**Exercise objective:**
Would you repeat word for word the lines of the listing that follows, from the one with "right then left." up to and including the one with "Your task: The", and leave out the images?

= Beginning of Section =

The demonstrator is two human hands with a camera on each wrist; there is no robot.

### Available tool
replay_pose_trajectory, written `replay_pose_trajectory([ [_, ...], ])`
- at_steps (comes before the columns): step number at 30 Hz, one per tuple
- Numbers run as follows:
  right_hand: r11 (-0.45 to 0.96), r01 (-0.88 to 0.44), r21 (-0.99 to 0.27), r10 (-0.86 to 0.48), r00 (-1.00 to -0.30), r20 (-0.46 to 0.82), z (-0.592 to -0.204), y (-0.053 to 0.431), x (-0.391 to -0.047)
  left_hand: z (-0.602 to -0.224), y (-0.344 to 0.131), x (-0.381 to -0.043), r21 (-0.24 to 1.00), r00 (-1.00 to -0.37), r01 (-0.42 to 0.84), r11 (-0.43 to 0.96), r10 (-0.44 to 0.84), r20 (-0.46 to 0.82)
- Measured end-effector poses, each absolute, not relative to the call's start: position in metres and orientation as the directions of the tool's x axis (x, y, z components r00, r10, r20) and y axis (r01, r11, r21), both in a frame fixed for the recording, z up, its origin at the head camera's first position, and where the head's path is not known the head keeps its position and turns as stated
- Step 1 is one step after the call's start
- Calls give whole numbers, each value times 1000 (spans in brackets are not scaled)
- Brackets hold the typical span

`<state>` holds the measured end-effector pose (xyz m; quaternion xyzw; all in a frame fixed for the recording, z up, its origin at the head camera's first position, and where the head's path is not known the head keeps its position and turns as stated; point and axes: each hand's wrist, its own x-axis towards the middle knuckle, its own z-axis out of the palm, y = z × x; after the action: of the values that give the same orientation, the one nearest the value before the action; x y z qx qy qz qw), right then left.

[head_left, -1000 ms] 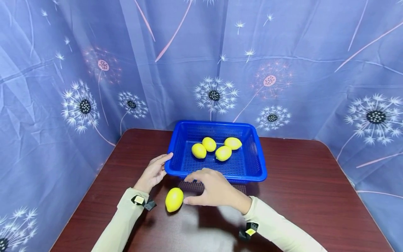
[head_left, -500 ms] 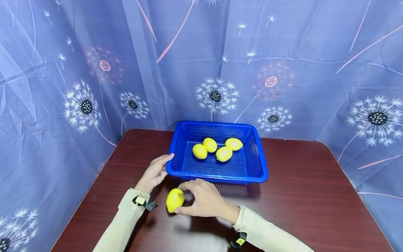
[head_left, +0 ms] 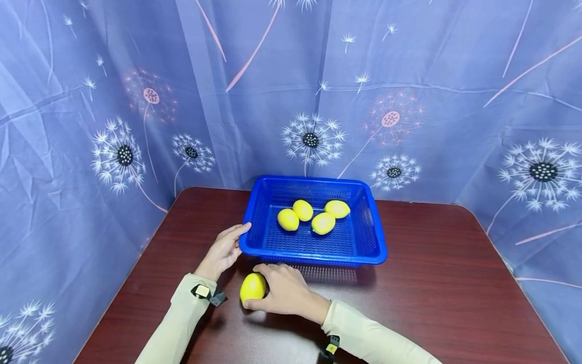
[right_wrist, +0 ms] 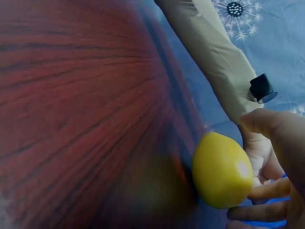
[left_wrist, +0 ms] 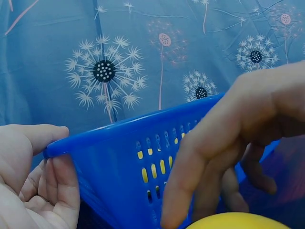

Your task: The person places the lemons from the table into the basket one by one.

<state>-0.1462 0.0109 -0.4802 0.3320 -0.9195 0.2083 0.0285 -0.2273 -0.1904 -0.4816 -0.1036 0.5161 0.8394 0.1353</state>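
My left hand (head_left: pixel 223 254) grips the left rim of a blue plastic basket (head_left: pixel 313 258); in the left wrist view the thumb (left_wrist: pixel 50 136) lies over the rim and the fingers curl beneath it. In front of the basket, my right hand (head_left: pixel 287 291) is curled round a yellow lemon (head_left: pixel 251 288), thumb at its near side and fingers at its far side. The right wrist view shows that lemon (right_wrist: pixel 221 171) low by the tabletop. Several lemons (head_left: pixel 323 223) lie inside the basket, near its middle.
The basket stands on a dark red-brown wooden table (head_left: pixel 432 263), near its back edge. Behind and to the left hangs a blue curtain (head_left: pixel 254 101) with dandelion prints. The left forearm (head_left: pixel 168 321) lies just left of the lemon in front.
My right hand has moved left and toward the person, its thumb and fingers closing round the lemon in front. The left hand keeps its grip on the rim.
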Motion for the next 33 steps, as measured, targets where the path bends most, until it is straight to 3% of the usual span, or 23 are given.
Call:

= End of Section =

**Response to the exercise:**
`<state>` holds the measured end-effector pose (xyz m; quaternion xyzw; all in a frame fixed for the recording, z up, its origin at the head camera's first position, and where the head's path is not known the head keeps its position and turns as stated; point and axes: each hand's wrist, its own x-axis towards the middle knuckle, its own z-axis out of the palm, y = z × x; after the action: of the values that give the same orientation, the one nearest the value before the action; x y z qx qy qz qw), right then left.

[head_left, -1000 ms] 
[head_left, -500 ms] 
[head_left, +0 ms] 
[right_wrist, +0 ms] 
[left_wrist, +0 ms] 

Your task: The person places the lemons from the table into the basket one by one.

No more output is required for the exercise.